── Information provided

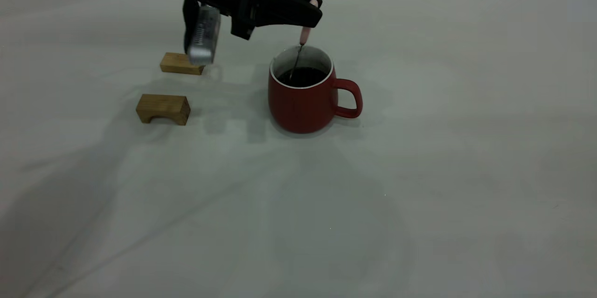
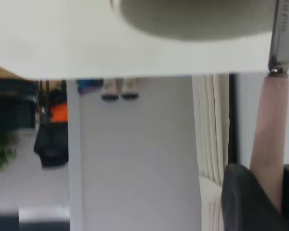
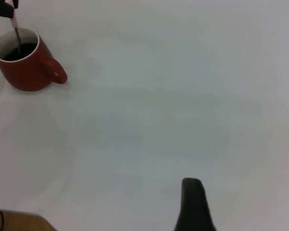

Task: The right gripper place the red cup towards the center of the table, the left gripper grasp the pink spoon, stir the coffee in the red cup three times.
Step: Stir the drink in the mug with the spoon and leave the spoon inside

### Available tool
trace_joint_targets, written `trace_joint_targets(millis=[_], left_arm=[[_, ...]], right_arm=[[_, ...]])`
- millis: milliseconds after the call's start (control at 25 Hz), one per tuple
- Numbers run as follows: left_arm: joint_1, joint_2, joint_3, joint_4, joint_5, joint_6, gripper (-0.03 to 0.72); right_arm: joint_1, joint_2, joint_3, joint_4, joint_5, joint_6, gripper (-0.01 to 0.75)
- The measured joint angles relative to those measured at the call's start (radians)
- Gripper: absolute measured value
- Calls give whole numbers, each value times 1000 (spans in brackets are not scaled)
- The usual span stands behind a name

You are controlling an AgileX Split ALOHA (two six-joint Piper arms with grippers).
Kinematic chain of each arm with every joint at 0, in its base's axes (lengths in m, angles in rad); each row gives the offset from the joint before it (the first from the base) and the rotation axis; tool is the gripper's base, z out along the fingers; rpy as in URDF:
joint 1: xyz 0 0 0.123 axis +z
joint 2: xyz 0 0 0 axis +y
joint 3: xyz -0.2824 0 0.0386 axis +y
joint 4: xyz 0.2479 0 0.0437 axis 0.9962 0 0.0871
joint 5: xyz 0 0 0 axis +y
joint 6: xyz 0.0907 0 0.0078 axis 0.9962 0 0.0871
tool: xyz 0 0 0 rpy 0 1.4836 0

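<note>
Left claw point(image 1: 313, 12) grasps the spoon point(image 1: 305, 34) by its pink handle above the cup point(image 1: 303, 97), its bowl dipped in the coffee point(image 1: 302, 76). Cup stands mid-bench point(image 1: 466, 149); right claw point(image 3: 195, 204) is well apart, state unclear.

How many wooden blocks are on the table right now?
2. One block lies left of the cup, nearer the camera; the other block lies behind it, partly hidden by the left gripper's camera module. More could be hidden behind the arm.
</note>
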Motion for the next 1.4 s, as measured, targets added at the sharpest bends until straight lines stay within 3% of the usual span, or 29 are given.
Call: trace_joint_targets(millis=[120,280,480,680,840,1000,1200,1400], left_arm=[[0,34,-1,-72,94,-9,177],[0,48,-1,-40,134,-141,177],[0,1,-10,87,25,-156,177],[0,13,-17,37,-9,3,177],[-6,53,-19,-59,89,22,177],[-10,57,-19,-5,142,-111,177],[-10,9,-21,152,18,-157,177],[-10,12,-25,92,-36,5,177]], right_arm=[[0,0,0,0,0,0,586],[0,0,0,0,0,0,586],[0,0,0,0,0,0,585],[0,0,0,0,0,0,585],[0,0,0,0,0,0,585],[0,0,0,0,0,0,585],[0,0,0,0,0,0,585],[0,0,0,0,0,0,585]])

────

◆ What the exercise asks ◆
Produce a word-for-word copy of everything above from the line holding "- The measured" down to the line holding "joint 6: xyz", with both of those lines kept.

◆ Response area ◆
- The measured joint angles relative to those measured at the call's start (radians)
- Gripper: absolute measured value
- Calls give whole numbers, each value times 1000 (spans in brackets are not scaled)
- The usual span stands behind a name

You are controlling an AgileX Split ALOHA (two six-joint Piper arms with grippers).
Kinematic chain of each arm with every joint at 0, in its base's axes (lengths in m, angles in rad); each row gives the offset from the joint before it (the first from the base) and the rotation axis; tool is the gripper's base, z out along the fingers; rpy as in URDF:
joint 1: xyz 0 0 0.123 axis +z
joint 2: xyz 0 0 0 axis +y
joint 3: xyz -0.2824 0 0.0386 axis +y
joint 4: xyz 0.2479 0 0.0437 axis 0.9962 0 0.0871
joint 5: xyz 0 0 0 axis +y
joint 6: xyz 0.0907 0 0.0078 axis 0.9962 0 0.0871

At this stage, the exercise is finished.